***** Given data

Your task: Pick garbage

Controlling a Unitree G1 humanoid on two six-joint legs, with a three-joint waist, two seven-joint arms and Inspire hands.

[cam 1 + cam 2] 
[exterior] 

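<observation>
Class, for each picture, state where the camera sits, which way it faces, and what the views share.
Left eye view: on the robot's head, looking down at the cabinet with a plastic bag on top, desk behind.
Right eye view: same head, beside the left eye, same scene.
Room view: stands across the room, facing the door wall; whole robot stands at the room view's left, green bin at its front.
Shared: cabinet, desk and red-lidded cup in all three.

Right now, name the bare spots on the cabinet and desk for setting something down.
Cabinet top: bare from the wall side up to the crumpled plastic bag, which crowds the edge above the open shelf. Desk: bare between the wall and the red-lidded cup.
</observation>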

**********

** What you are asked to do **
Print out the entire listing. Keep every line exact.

** Exercise result **
Your task: Pick garbage

Controlling a Unitree G1 humanoid on two six-joint legs, with a three-joint waist, two seven-joint arms and Inspire hands.

[cam 1 + cam 2] 
[exterior] 

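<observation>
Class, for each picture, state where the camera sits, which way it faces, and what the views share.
Left eye view: on the robot's head, looking down at the cabinet with a plastic bag on top, desk behind.
Right eye view: same head, beside the left eye, same scene.
Room view: stands across the room, facing the door wall; whole robot stands at the room view's left, green bin at its front.
Shared: cabinet, desk and red-lidded cup in all three.

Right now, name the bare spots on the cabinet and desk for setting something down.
Cabinet top: bare from the wall side up to the crumpled plastic bag, which crowds the edge above the open shelf. Desk: bare between the wall and the red-lidded cup.
</observation>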

The work on this exercise has been finished.